UC Davis' courtship with companies attracts little outside attention. Documents detailing the relationship are scattered widely across campus and sometimes missing entirely. Track down the files, talk to those involved and you'll find:
A “who's who” of international biotechnology companies fund work at UC Davis. They include Monsanto, Syngenta, DuPont and Bayer. Some grants pay for specific research, but many arrive with no official strings attached. Whatever the form, the companies get something in return - access to the university's talent pool and, often, first crack at its scientific breakthroughs.
A special UC program - Discovery Grants - distributes state money to California biotechnology firms, hoping to jump-start research. Some of that taxpayer money also has been awarded to the world's largest biotechnology corporations. On occasion, the taxpayer-funded program has been undermined when companies start research, then don't pay their bills.

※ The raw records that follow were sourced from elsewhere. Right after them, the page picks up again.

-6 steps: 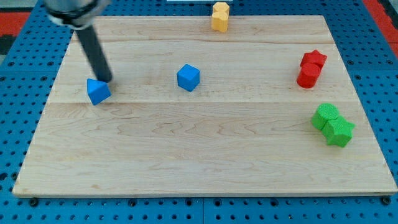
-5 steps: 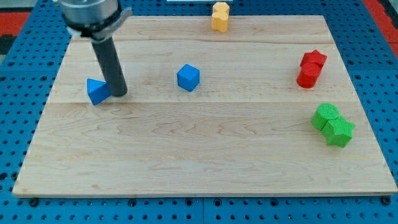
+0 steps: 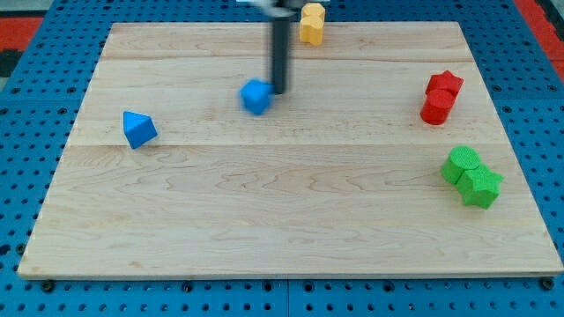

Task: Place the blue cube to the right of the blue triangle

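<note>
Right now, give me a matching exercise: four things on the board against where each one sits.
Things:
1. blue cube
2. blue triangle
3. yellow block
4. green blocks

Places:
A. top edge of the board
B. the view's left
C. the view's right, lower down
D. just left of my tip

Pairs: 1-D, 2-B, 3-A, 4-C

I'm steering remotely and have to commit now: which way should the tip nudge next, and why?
Probably keep pushing toward the view's left. My tip sits against the upper right side of the blue cube, while the blue triangle lies well off to the view's left and slightly lower, so a wide gap remains.
</note>
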`<state>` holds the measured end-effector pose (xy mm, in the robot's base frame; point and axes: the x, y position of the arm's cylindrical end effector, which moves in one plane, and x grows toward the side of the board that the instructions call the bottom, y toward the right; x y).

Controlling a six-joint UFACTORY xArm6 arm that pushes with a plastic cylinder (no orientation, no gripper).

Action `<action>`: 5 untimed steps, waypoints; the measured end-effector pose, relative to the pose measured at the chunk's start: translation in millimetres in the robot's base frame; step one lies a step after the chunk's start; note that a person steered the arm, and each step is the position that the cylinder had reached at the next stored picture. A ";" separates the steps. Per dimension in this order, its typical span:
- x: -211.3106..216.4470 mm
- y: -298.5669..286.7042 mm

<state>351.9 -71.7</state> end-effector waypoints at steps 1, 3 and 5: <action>22.0 -100.2; 16.9 29.7; 12.8 38.8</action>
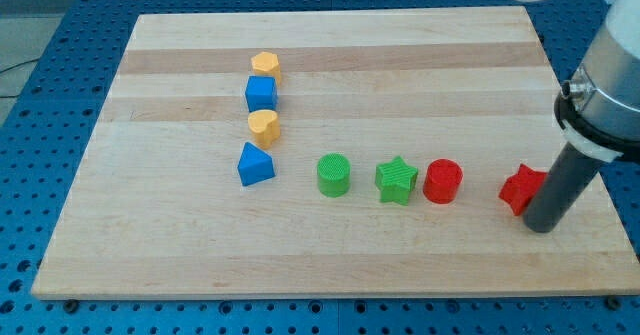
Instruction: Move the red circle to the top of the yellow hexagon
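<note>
The red circle (442, 181) stands at the view's right of centre, next to a green star (396, 180). The yellow hexagon (265, 66) is at the top of a column of blocks left of centre. My tip (541, 226) rests on the board at the far right, touching or just beside the lower right of a red star-like block (521, 188). The tip is well to the right of the red circle and far from the yellow hexagon.
Below the yellow hexagon in the column come a blue cube (261, 94), a yellow heart-like block (263, 127) and a blue triangle-like block (255, 164). A green circle (333, 174) stands left of the green star. The wooden board (150, 235) ends near the tip's right.
</note>
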Motion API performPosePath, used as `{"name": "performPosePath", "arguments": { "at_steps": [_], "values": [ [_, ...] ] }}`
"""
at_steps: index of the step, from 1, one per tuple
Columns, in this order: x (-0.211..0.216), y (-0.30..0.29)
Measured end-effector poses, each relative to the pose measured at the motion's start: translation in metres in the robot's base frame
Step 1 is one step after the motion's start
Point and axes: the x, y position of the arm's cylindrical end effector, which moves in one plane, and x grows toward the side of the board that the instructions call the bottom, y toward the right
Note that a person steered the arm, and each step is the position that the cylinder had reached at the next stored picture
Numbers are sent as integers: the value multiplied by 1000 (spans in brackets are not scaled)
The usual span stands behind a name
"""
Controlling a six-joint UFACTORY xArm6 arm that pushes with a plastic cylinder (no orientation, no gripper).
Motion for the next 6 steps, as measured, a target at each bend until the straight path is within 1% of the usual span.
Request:
{"name": "performPosePath", "arguments": {
  "at_steps": [1, 2, 3, 4, 5, 6],
  "values": [
    [0, -6],
    [14, -21],
    [13, -44],
    [-12, -52],
    [-2, -56],
    [-6, -83]
  ]
}}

More than 20 UC Davis professors have earned outside income providing advice to biotechnology companies, a practice known as consulting. In one instance, two UC Davis professors purchased shares of stock in a biotech startup company that funded their research. Often, those financial ties are not disclosed in academic articles and public forums.
Industry funding is changing the culture of the public university. Professors who once shared discoveries freely now guard them like industry trade secrets - which they sometimes are. “You can't talk as openly,” said James Murray, a UC Davis animal science professor.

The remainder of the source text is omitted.